Saat itu tahun 1963. Bertahun-tahun sejak orang terakhir mendengar nama Charlie 'Bird' Parker. Di mana Bird, dan apa yang dia lakukan? Para pecinta jazz di seluruh dunia membisikkan pertanyaan-pertanyaan ini. Dia belum bisa mati, kan? Karena kita tidak pernah mendengar tentang dia meninggal. Tapi Anda tahu, seseorang mungkin berkata, aku tidak pernah lagi mendengar apa pun tentang dia yang masih hidup.

Berita terakhir yang dimiliki seseorang tentang Bird adalah bahwa dia telah dibawa ke mansionnya, Baroness Nica, di mana dia berjuang melawan berbagai penyakit. Penggemar jazz sangat menyadari bahwa Bird adalah pecandu. Heroin – bubuk putih murni yang mematikan itu. Rumor mengatakan bahwa di atas kecanduannya dia berjuang dengan pneumonia akut, berbagai penyakit dalam, gejala diabetes dan bahkan penyakit mental. Seandainya dia cukup beruntung untuk selamat dari semua ini, dia pasti terlalu lemah untuk memegang instrumennya lagi. Begitulah Bird menghilang dari pandangan, berubah menjadi legenda jazz yang indah. Sekitar tahun 1955.

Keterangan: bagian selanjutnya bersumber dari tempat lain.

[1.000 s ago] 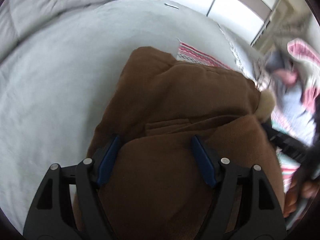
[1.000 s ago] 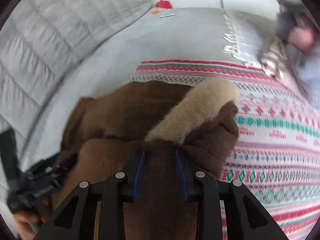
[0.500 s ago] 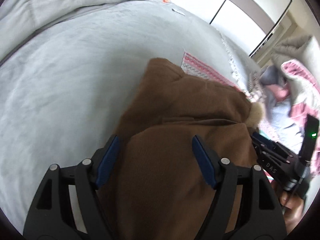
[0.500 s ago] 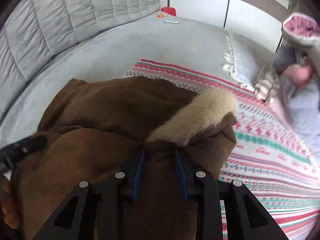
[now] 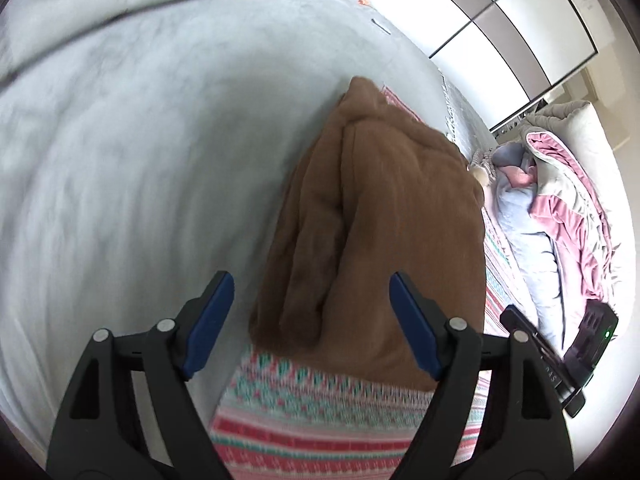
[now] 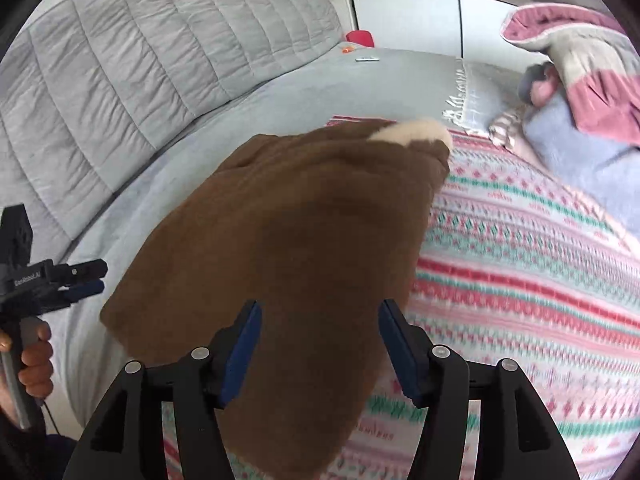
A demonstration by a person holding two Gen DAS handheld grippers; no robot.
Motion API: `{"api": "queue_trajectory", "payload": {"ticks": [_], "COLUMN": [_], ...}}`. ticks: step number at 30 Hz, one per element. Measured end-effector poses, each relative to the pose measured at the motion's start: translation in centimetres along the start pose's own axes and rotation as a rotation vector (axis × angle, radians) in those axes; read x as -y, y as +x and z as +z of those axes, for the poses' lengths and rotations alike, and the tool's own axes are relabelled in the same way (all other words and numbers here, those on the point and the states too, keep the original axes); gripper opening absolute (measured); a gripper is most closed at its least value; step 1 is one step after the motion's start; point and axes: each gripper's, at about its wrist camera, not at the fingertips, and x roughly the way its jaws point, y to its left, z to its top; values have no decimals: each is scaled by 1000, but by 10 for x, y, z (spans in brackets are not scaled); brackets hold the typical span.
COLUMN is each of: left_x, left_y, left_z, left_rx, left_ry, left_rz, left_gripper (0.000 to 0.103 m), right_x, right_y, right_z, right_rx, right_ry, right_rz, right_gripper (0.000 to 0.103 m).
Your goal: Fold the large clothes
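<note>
A brown coat (image 5: 384,216) with a cream fur trim (image 6: 416,133) lies folded on a grey bed, partly over a striped patterned blanket (image 6: 528,264). It also shows in the right wrist view (image 6: 304,240). My left gripper (image 5: 310,312) is open and empty, above the coat's near edge. My right gripper (image 6: 318,340) is open and empty, just above the coat's near end. The left gripper also shows at the left of the right wrist view (image 6: 80,276).
The grey bed cover (image 5: 140,160) spreads to the left, with a quilted headboard (image 6: 140,72) behind. A heap of pink, grey and blue clothes (image 5: 560,208) lies at the right. A red object (image 6: 360,38) sits at the far edge.
My right gripper has opened and let go of the coat. Both grippers have pulled back from the coat, which now lies folded with the patterned blanket showing in front of it.
</note>
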Motion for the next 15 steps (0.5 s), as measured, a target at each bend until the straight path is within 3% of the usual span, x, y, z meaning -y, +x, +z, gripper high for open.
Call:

Maju cepat ke musim panas 1963. Charlie Parker mengambil saksofon altonya lagi dan merekam album di sebuah studio di luar New York. Dan judul album itu adalah Charlie Parker Plays Bossa Nova!

Bisakah Anda mempercayainya?

Sebaiknya Anda percaya. Karena itu terjadi.

Itu benar-benar terjadi.


***


Ini adalah pembukaan dari karya yang kutulis ketika kuliah. Itu pertama kalinya tulisanku diterbitkan, dan pertama kali aku dibayar untuk sesuatu yang kutulis, walaupun tidak banyak.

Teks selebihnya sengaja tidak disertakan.